Age as a factor affecting microbial composition should be considered in the application of gut microbiota to predict the risk of CRC.
衰老也是导致癌症的因素之一。肠道微生物群与衰老和结直肠癌(CRC)有关。
从 R 包 curated Metagenomic Data 中收集了 11 个与 CRC 相关的宏基因组数据集。在进行批次效应校正后,将健康个体和 CRC 样本分为三组。使用 Ggplot2 和 Microbiota Process 包分别对健康个体和 CRC 样本中的物种组成和 PCA 进行可视化描述。根据年龄对健康/CRC 组中的物种相对丰度数据进行 LEfSe 分析。分别计算健康个体和 CRC 样本中年龄分化细菌的 Spearman 相关系数。最后,基于年龄分化细菌构建年龄预测模型和 CRC 风险预测模型。

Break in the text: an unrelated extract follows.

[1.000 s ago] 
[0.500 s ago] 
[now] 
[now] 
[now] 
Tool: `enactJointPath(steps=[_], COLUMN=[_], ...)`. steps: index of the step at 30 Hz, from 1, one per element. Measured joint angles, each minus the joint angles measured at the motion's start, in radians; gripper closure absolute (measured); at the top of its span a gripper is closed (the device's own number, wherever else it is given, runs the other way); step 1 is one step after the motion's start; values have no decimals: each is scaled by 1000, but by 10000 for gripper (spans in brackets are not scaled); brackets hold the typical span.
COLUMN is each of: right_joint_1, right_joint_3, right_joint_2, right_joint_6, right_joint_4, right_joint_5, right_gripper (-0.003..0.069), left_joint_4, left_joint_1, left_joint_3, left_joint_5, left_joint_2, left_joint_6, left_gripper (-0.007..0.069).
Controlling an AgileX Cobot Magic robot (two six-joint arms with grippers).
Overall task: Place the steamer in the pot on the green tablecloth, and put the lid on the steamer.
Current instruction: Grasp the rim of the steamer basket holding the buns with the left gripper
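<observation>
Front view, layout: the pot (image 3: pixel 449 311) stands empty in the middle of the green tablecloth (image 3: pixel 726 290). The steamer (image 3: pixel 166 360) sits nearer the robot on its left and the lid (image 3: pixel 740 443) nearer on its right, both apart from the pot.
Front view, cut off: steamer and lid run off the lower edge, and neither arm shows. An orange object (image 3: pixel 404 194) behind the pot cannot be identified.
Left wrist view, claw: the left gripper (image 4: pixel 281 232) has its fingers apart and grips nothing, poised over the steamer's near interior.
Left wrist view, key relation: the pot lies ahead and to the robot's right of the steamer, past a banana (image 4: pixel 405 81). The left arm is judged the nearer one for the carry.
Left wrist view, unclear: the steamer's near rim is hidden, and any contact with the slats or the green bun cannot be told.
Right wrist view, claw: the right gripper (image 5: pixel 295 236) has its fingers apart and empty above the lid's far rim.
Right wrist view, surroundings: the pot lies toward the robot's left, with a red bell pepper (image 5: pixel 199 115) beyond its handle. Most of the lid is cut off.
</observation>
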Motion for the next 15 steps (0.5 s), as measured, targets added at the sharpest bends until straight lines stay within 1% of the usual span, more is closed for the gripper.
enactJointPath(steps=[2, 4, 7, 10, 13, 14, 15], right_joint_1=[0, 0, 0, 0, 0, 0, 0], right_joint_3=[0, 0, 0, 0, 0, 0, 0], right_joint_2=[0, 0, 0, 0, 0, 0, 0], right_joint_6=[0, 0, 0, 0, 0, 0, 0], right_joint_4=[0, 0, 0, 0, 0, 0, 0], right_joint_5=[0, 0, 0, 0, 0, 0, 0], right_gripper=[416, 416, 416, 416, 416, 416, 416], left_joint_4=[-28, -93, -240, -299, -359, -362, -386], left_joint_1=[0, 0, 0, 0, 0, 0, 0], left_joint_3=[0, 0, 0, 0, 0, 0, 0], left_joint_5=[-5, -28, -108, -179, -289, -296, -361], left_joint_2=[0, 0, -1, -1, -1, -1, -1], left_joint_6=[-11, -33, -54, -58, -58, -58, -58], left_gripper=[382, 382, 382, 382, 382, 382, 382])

三组之间肠道微生物群的结构和组成存在显著差异。例如,老年组中 Bacteroides vulgatus 的丰度低于其他两组,Bacteroides fragilis 的丰度随年龄增长而增加。此外,筛选出七种随着年龄增长而增加的细菌。此外,CRC 中致病性细菌(Escherichia_coli、Butyricimonas_virosa、Ruminococcus_bicirculans、Bacteroides_fragilis 和 Streptococcus_vestibularis)的丰度随年龄增加而增加。CRC 中益生菌(Eubacterium_eligens)的丰度随年龄增加而减少。基于 80 种与年龄相关的差异细菌的健康个体年龄预测模型和基于 58 种与年龄相关的差异细菌的 CRC 患者模型表现良好,AUC 分别为 0.79 和 0.71。基于 45 种疾病差异细菌的 CRC 风险预测模型的 AUC 为 0.83。从健康样本中去除疾病分化细菌与年龄分化细菌的交集后,基于剩余 31 种细菌的 CRC 风险预测模型的 AUC 为 0.8。三个年龄组的 CRC 风险预测模型的准确性没有显著差异(年轻组:AUC=0.82,中年组:AUC=0.83,老年组:AUC=0.85)。
在应用肠道微生物群预测 CRC 风险时,应考虑年龄这一影响微生物组成的因素。